### DATA SHOWN
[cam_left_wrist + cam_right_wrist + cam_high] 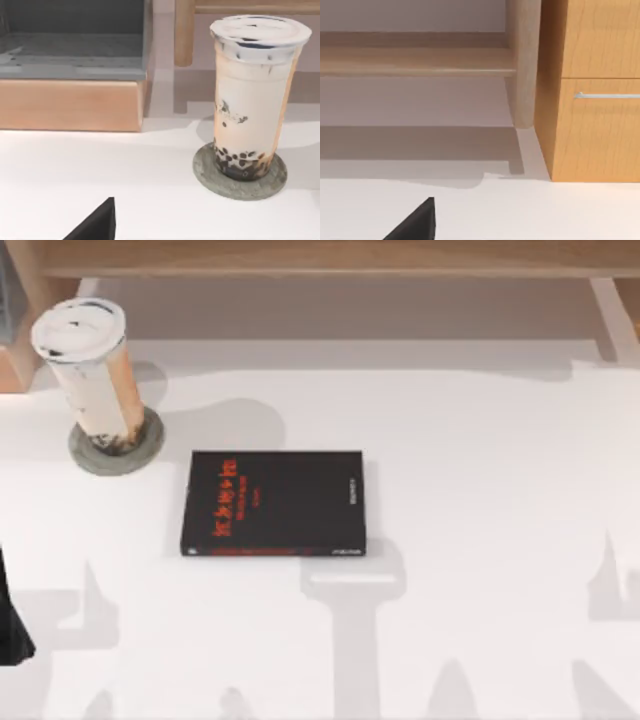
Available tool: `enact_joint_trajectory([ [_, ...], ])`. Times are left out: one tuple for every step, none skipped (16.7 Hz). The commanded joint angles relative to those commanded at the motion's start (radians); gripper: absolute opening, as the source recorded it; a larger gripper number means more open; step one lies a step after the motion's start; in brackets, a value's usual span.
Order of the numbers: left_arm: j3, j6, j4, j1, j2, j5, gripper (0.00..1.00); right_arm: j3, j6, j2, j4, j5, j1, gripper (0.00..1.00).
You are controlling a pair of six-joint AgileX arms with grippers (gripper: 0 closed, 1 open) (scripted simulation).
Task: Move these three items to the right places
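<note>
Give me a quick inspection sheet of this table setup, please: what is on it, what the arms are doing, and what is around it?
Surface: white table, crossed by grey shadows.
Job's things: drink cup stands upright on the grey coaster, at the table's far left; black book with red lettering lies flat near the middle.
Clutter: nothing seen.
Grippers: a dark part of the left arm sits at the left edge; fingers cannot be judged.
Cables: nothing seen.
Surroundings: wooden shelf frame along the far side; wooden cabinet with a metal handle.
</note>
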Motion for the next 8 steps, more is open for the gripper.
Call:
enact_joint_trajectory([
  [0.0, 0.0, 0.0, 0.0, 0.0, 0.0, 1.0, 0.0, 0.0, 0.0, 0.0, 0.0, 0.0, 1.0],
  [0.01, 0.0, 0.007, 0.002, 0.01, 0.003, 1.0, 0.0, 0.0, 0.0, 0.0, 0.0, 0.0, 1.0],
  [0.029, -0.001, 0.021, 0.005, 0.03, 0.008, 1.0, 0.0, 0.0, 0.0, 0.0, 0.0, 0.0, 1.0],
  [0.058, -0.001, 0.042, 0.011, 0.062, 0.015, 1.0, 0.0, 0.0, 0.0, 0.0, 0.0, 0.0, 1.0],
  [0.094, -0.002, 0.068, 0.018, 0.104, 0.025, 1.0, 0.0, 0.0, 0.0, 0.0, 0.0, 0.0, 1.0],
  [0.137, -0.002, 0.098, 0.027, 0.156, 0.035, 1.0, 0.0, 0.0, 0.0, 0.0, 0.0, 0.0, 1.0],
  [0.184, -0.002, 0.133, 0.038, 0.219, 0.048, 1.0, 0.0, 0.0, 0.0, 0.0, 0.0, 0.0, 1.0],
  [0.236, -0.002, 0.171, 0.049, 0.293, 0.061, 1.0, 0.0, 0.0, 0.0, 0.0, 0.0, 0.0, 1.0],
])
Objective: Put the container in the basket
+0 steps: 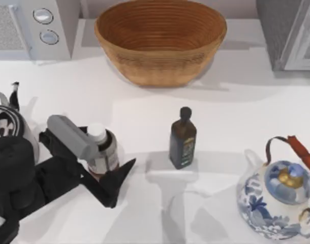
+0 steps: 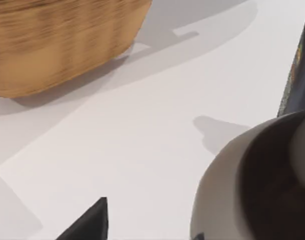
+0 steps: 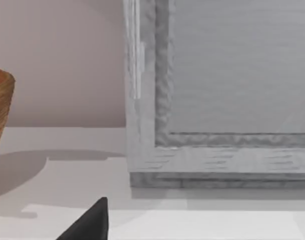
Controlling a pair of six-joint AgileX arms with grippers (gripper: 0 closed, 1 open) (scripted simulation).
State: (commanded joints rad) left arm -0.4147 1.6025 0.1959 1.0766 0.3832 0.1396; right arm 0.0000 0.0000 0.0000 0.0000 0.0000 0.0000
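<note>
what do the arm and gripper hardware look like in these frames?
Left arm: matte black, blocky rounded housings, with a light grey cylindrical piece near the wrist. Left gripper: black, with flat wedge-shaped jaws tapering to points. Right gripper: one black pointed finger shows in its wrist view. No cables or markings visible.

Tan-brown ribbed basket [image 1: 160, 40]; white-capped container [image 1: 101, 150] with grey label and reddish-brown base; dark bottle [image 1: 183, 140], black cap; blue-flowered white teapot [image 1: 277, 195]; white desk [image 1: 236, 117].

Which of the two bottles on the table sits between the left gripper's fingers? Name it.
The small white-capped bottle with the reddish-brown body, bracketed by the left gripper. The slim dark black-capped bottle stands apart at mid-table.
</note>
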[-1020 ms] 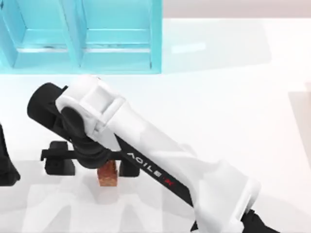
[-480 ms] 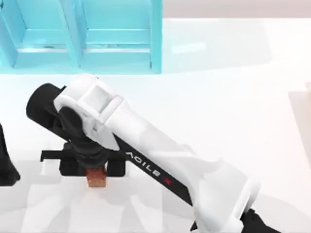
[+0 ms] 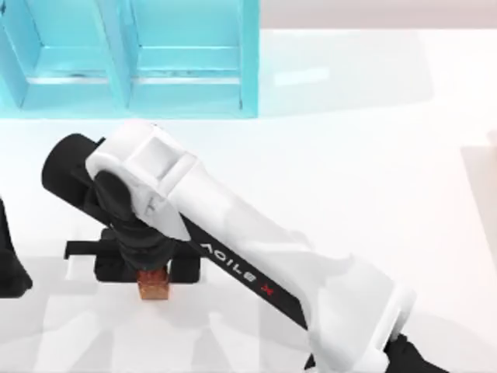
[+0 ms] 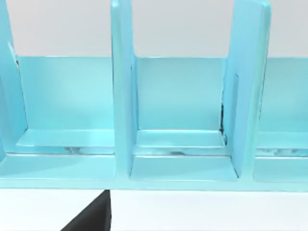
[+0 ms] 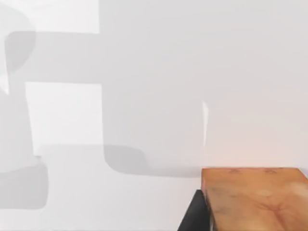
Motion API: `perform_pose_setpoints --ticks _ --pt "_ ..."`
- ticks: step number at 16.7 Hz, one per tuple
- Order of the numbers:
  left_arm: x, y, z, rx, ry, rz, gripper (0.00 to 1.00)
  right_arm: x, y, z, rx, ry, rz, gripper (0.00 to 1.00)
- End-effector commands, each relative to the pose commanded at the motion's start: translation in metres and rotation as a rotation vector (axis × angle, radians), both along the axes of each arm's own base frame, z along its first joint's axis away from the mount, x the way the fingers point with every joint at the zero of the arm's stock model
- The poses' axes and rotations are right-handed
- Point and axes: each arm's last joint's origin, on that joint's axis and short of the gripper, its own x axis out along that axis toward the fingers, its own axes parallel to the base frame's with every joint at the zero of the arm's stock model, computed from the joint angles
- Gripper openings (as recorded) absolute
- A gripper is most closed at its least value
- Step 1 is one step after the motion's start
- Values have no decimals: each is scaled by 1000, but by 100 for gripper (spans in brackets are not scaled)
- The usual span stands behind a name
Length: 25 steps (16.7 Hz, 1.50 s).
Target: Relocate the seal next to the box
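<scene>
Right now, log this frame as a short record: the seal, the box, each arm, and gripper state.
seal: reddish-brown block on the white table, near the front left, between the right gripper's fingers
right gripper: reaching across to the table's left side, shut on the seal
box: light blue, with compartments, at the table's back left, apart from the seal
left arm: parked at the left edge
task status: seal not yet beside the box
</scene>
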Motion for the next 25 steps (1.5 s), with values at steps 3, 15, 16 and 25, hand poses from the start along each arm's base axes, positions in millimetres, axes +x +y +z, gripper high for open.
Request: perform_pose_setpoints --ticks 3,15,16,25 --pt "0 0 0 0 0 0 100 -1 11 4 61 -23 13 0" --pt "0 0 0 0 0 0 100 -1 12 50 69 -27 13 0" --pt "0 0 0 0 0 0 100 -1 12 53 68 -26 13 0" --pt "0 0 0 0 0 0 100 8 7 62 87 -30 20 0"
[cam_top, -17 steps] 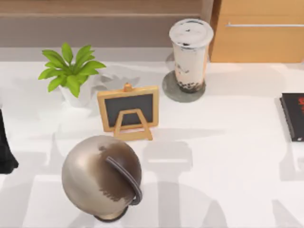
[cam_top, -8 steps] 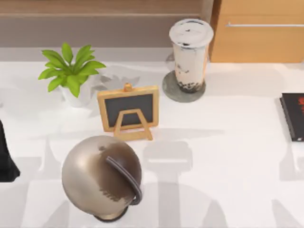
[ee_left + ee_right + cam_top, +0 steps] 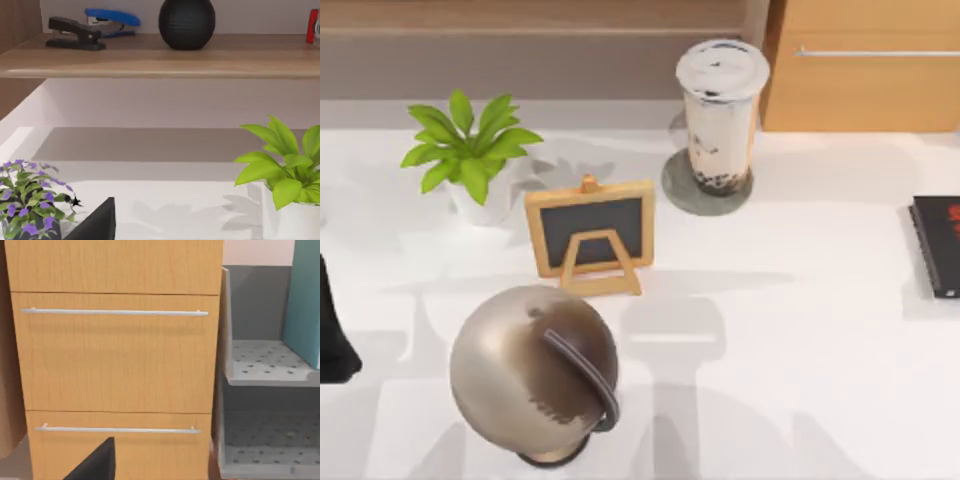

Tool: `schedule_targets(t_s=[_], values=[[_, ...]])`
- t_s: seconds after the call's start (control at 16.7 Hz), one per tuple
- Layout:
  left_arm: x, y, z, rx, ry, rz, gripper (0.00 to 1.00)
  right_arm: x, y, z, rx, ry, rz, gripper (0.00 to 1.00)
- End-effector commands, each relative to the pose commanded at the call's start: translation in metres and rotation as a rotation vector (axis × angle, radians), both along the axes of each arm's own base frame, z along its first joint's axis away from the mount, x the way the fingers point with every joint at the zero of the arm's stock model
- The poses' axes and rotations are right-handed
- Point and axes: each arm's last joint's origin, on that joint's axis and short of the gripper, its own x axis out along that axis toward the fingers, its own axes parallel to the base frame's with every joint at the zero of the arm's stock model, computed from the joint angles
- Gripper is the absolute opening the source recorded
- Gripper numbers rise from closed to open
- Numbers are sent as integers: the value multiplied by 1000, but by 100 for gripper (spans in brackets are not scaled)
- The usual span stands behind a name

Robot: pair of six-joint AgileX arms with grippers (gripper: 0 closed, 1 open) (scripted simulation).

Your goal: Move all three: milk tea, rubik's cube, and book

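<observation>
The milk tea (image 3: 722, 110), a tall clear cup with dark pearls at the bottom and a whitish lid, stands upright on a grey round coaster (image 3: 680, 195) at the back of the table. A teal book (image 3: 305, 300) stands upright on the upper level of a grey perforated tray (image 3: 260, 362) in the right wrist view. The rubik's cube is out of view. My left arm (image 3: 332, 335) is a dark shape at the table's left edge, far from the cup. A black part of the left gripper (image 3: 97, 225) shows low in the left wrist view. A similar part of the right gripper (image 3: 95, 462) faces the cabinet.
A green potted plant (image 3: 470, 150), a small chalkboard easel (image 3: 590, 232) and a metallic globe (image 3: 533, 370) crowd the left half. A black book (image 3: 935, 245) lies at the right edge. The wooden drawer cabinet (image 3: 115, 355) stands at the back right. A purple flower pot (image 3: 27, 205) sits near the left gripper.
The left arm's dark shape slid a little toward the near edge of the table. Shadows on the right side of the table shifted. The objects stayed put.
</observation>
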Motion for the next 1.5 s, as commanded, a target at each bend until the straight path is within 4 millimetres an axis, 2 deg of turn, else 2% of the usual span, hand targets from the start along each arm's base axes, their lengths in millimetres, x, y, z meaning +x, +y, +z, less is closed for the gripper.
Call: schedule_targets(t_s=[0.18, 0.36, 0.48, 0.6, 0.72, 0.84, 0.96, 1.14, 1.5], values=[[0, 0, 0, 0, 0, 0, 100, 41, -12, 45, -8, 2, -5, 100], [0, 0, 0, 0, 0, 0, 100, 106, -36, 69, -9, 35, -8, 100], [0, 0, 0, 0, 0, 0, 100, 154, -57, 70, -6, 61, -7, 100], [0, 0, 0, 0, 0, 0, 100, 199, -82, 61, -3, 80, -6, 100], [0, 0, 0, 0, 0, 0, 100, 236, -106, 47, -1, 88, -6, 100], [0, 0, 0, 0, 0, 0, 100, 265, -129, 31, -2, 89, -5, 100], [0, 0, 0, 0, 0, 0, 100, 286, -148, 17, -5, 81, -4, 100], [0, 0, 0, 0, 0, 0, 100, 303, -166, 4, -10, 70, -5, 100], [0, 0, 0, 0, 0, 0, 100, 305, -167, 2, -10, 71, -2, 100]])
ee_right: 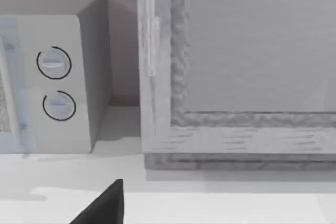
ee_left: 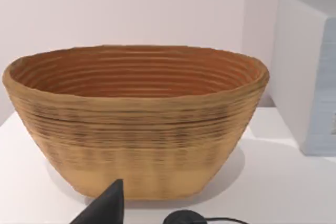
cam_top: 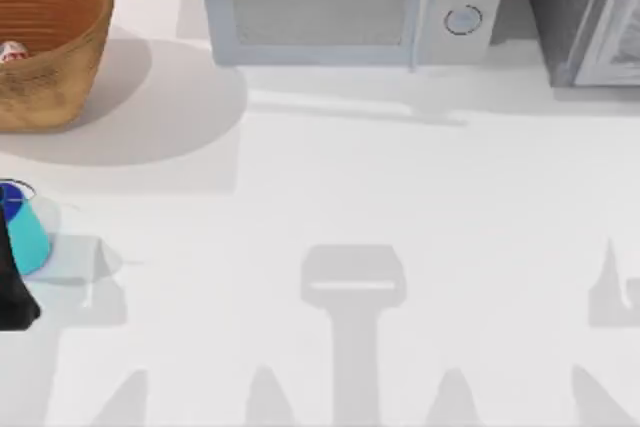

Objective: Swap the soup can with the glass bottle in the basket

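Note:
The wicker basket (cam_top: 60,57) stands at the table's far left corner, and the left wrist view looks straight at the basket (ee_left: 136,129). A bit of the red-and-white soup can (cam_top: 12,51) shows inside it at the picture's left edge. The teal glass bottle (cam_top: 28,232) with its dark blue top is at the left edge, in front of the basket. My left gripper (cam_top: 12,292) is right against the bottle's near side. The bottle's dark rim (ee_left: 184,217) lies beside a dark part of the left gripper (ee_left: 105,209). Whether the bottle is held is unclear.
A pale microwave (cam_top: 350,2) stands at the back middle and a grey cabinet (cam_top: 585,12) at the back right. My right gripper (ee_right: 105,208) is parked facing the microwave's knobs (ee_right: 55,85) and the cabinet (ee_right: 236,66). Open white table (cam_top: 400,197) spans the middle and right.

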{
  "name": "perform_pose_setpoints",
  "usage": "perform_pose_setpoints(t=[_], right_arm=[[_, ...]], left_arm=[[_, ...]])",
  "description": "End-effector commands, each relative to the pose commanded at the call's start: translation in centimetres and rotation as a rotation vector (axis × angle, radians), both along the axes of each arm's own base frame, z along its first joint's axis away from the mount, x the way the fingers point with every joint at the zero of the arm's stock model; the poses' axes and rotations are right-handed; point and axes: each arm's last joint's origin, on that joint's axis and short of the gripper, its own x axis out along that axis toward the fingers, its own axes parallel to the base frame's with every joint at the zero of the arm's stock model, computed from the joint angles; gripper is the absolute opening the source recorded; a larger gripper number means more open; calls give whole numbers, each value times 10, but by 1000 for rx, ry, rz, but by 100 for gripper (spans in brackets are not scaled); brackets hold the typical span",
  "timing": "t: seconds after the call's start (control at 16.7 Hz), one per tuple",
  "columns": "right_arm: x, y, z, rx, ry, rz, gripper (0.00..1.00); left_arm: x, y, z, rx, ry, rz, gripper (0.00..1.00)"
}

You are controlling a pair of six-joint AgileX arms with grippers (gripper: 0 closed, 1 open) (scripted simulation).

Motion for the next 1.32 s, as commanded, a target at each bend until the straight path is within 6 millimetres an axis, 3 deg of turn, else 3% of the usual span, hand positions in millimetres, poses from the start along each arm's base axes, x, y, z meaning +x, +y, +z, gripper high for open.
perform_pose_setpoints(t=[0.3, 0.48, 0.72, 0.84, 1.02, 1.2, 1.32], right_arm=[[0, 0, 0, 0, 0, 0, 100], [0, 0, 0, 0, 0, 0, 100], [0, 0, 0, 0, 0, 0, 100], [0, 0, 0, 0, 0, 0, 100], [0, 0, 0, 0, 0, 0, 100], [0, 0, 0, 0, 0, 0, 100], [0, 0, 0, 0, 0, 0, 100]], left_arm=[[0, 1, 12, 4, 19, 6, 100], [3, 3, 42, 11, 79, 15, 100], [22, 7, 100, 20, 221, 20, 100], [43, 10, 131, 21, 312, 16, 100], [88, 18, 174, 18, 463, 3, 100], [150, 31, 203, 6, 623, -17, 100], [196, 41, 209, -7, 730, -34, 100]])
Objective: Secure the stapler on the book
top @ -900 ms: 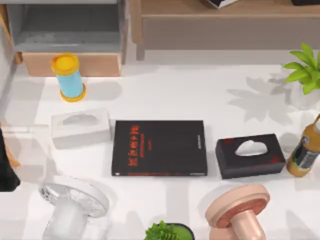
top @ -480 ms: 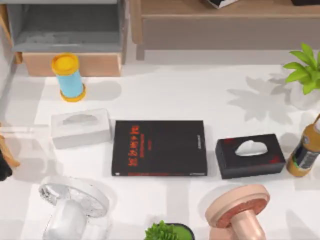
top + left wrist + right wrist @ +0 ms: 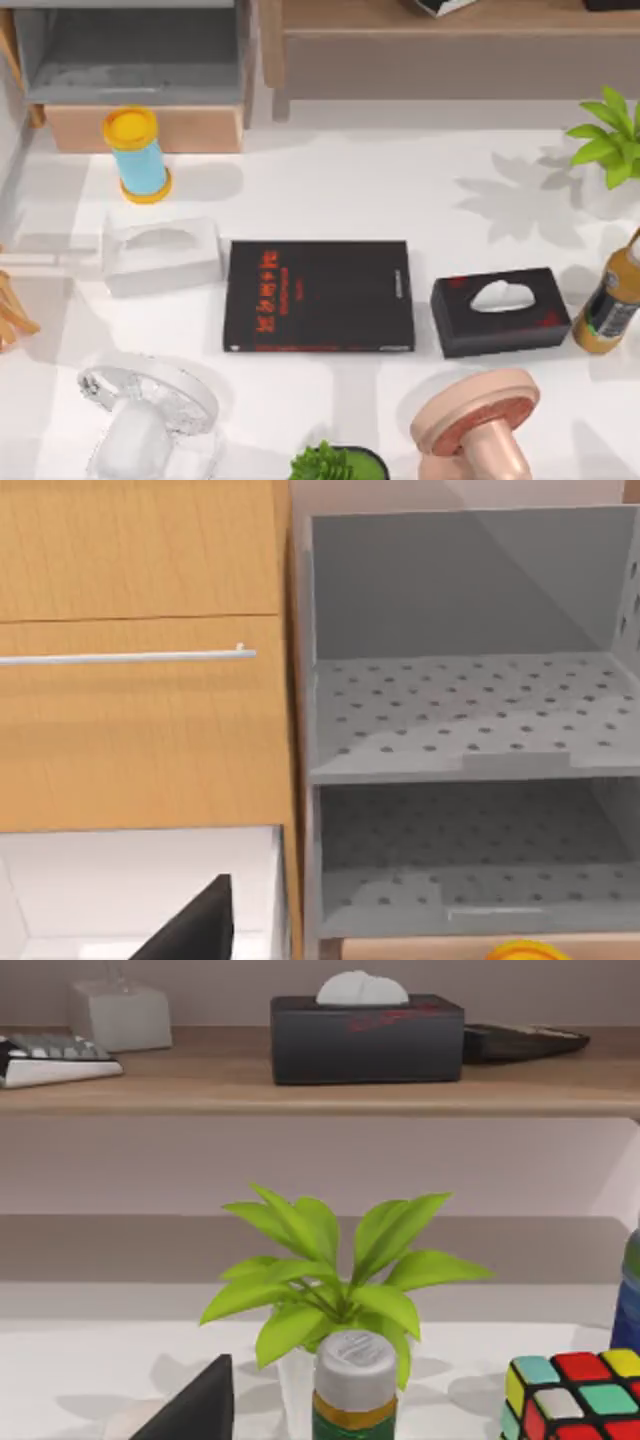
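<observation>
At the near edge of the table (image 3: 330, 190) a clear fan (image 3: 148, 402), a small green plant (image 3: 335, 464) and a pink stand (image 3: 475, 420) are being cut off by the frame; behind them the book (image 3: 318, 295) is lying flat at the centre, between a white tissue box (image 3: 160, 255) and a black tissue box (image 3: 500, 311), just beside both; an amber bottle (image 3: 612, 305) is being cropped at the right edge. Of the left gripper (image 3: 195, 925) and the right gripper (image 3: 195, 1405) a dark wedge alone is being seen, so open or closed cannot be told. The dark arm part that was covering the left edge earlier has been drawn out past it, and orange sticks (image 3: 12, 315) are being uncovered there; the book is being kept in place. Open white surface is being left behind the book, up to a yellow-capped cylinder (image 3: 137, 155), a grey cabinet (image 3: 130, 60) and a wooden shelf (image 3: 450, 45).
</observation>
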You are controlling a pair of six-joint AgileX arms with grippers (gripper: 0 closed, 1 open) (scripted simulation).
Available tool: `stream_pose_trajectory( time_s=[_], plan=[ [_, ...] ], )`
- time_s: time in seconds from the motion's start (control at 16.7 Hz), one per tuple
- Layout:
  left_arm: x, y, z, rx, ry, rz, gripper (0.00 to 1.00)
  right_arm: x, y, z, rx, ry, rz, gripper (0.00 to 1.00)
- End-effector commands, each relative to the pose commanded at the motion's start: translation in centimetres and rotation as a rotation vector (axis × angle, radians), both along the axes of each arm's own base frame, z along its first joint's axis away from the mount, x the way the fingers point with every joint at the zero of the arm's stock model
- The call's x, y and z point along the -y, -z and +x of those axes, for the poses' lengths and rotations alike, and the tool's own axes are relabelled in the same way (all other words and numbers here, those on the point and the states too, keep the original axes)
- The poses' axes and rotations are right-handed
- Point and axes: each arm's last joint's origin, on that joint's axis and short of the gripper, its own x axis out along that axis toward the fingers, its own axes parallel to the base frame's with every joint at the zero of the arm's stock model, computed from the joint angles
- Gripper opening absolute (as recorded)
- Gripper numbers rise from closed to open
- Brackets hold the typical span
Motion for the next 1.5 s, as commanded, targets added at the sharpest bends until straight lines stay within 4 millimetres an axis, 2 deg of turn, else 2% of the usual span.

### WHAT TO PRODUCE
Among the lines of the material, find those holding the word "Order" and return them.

### SOLUTION TO THIS EXERCISE
Order of the numbers: left_arm: j3, j6, j4, j1, j2, j5, gripper (0.00..1.00); right_arm: j3, j6, j2, j4, j5, j1, gripper (0.00..1.00).
- Order of the numbers:

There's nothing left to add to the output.